(WORK INSTRUCTIONS):
Copy exactly the stretch of data below from the line with "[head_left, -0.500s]" through the line with "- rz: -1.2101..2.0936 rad", including both of those lines.

[Dataset records]

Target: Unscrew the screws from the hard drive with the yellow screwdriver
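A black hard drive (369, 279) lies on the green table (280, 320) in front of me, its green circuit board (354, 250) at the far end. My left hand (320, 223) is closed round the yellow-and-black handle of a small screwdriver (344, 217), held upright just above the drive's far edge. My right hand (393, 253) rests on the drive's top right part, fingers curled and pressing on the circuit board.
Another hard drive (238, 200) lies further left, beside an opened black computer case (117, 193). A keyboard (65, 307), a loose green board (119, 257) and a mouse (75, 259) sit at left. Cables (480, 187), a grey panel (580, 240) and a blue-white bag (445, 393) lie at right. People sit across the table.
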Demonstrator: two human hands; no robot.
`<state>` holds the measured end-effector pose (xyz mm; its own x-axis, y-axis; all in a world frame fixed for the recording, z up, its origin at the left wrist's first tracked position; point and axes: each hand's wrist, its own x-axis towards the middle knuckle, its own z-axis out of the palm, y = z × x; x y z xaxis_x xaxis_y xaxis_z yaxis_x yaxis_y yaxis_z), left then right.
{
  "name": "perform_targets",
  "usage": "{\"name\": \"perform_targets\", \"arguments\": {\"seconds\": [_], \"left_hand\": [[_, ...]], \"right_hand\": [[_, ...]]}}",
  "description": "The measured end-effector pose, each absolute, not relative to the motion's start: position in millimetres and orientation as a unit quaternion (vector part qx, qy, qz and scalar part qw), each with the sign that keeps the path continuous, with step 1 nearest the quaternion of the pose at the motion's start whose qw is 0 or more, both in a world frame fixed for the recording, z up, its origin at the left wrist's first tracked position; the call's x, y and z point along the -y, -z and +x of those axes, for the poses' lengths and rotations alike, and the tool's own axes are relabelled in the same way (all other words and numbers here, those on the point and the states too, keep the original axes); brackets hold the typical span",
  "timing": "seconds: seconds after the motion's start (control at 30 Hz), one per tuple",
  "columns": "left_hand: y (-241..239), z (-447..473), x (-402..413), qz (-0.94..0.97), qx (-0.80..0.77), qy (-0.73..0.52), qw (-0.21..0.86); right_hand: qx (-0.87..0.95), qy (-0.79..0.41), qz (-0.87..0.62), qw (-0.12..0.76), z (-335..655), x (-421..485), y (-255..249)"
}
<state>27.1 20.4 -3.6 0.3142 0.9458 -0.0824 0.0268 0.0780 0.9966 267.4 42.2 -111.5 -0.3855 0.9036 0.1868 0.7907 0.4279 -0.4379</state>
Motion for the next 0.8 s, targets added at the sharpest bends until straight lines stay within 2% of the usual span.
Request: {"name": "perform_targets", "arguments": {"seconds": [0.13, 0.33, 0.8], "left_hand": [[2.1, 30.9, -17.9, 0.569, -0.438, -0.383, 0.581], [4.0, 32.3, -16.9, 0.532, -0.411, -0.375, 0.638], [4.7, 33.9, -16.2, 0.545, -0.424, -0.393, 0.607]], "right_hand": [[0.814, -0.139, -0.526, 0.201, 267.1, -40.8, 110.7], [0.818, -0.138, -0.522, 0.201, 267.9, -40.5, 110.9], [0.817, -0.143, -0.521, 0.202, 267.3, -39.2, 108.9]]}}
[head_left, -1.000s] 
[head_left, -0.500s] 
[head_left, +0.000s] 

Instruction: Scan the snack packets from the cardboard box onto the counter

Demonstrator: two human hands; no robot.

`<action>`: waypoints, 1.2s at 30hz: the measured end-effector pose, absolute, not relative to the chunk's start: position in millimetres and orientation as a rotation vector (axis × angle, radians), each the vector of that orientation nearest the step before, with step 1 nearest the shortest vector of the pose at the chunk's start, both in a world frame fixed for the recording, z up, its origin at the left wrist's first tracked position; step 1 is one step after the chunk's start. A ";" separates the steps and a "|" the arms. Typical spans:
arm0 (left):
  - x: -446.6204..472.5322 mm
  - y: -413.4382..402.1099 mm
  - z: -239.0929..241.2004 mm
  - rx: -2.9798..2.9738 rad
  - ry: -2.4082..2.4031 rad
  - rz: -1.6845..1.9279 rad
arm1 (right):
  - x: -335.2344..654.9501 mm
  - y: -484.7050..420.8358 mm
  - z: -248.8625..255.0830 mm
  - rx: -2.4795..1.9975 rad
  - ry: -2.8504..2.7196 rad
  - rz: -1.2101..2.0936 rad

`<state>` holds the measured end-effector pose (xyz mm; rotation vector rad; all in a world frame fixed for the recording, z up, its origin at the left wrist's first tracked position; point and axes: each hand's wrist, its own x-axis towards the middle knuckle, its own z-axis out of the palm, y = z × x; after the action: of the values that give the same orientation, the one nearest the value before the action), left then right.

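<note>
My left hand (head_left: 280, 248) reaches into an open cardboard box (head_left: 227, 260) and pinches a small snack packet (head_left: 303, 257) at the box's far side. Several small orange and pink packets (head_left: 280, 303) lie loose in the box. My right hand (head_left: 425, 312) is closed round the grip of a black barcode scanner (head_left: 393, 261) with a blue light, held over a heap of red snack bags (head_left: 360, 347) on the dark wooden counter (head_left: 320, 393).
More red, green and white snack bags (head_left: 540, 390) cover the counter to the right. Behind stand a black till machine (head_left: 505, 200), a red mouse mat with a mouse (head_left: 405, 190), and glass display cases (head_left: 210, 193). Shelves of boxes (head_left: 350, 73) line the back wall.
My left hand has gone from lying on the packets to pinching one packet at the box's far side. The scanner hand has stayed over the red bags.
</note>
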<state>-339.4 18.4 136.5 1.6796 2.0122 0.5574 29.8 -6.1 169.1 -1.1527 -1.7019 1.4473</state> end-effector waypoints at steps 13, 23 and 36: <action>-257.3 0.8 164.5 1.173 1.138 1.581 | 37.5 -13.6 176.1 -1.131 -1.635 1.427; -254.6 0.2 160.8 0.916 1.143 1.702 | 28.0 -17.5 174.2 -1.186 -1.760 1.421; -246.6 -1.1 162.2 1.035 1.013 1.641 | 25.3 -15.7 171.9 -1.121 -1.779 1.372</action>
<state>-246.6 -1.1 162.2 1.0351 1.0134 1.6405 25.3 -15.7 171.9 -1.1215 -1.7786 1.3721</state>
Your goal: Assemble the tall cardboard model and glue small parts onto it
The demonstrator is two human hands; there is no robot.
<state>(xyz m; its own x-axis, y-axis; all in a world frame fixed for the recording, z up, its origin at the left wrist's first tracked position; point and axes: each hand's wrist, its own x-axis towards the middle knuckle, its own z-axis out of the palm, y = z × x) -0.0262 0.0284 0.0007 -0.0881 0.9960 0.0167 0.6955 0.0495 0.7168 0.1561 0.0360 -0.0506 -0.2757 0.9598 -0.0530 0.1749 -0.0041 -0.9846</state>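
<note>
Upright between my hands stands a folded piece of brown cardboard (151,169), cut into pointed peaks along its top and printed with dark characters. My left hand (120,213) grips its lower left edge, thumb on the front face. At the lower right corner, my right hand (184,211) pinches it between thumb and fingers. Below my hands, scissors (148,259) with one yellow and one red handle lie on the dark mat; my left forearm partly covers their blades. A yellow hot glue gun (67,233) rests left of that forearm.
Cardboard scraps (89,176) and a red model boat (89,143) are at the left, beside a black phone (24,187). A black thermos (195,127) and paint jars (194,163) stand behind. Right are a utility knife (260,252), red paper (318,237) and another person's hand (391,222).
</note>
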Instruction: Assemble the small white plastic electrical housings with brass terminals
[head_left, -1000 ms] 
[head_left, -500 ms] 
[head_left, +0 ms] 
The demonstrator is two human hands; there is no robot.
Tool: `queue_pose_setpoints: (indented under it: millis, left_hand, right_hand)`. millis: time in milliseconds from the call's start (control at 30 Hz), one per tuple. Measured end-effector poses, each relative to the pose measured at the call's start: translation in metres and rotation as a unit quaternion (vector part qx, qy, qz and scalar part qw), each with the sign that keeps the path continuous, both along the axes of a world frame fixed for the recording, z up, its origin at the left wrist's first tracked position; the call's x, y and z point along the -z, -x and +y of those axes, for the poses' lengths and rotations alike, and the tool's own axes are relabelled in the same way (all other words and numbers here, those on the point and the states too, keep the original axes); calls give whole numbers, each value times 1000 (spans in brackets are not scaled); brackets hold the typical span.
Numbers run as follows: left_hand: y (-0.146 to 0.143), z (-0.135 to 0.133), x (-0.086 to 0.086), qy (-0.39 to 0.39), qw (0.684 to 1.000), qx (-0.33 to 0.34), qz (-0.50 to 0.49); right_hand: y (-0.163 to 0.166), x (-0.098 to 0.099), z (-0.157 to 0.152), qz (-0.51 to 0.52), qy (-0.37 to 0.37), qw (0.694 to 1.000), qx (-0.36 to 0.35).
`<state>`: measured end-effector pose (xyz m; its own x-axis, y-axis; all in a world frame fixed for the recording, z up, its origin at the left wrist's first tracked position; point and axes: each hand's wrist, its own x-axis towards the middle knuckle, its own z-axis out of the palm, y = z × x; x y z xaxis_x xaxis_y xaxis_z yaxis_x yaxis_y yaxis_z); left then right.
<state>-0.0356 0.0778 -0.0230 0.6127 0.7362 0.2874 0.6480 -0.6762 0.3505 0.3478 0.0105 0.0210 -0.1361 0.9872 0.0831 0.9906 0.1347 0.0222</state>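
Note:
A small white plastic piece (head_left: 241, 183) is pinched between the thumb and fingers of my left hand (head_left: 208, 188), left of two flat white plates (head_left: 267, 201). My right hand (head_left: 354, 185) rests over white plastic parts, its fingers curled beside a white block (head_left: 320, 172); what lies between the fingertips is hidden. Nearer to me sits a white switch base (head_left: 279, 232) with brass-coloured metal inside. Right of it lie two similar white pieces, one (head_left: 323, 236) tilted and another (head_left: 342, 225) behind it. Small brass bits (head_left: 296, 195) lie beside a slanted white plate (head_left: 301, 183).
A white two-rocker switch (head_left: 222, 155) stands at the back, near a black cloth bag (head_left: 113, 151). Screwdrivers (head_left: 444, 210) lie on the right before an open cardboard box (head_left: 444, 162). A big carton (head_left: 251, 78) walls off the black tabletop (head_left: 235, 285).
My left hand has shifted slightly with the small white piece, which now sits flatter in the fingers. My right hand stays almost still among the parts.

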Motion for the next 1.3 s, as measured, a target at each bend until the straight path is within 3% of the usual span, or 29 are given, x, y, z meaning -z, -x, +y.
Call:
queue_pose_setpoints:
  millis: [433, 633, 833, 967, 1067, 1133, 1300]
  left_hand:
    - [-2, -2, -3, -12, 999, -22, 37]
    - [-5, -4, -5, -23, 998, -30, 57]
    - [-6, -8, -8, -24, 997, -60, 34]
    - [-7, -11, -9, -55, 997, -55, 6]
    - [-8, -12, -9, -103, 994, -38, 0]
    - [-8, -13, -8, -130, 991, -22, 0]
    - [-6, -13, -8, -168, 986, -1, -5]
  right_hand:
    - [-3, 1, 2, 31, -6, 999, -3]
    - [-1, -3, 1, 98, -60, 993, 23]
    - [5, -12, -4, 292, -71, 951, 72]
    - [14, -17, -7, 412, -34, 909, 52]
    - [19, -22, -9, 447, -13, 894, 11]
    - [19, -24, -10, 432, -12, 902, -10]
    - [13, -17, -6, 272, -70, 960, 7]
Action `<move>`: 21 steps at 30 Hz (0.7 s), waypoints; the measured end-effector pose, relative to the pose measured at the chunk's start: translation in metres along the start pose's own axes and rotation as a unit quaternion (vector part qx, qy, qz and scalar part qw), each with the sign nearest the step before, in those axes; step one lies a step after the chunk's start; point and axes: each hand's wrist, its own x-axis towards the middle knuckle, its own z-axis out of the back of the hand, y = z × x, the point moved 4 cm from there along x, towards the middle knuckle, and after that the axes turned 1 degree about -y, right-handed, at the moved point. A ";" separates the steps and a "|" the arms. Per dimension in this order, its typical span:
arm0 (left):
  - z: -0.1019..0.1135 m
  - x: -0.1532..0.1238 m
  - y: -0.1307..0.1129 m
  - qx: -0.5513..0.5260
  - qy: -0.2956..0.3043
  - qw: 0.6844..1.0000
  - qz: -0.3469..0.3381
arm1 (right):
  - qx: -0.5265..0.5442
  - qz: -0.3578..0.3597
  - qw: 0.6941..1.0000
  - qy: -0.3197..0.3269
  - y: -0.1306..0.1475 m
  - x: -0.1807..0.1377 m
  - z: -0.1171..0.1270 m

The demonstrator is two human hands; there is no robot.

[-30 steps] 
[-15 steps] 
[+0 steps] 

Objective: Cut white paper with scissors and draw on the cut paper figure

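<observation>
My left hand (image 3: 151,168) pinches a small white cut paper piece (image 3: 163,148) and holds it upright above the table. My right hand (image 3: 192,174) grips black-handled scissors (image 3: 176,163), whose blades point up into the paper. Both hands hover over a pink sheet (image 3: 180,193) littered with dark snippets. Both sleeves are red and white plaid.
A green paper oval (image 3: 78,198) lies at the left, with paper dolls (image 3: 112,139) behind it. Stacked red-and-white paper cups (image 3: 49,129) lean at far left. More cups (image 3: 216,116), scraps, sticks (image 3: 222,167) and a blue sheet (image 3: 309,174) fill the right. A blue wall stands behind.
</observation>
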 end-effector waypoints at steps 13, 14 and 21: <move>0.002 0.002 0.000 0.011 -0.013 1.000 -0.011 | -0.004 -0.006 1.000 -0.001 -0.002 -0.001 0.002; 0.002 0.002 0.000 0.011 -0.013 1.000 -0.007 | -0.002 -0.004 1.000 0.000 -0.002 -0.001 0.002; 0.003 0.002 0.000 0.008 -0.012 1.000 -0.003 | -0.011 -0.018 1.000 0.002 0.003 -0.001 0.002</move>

(OUTPUT OF THE EXERCISE):
[head_left, -0.500s] 
[head_left, +0.000s] 

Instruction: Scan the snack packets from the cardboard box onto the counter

Demonstrator: two human hands; no robot.

`<action>`: waypoints, 1.2s at 30hz: the measured end-effector pose, absolute, not relative to the chunk's start: position in millimetres and orientation as a rotation vector (axis × angle, radians), each the vector of that orientation nearest the step before, with step 1 nearest the shortest vector of the pose at the chunk's start, both in a world frame fixed for the recording, z up, its origin at the left wrist's first tracked position; step 1 is one step after the chunk's start. A ";" separates the steps and a "|" the arms. Typical spans:
arm0 (left):
  - x: -446.6204..472.5322 mm
  - y: -413.4382..402.1099 mm
  - z: -239.0929..241.2004 mm
  - rx: -2.9798..2.9738 rad
  - ry: -2.4082..2.4031 rad
  - rz: -1.6845..1.9279 rad
arm1 (right):
  - x: -335.2344..654.9501 mm
  - y: -484.7050..420.8358 mm
  - z: -248.8625..255.0830 mm
  - rx: -2.4795..1.9975 rad
  - ry: -2.8504..2.7196 rad
  - rz: -1.2101..2.0936 rad

No further work remains on the exercise.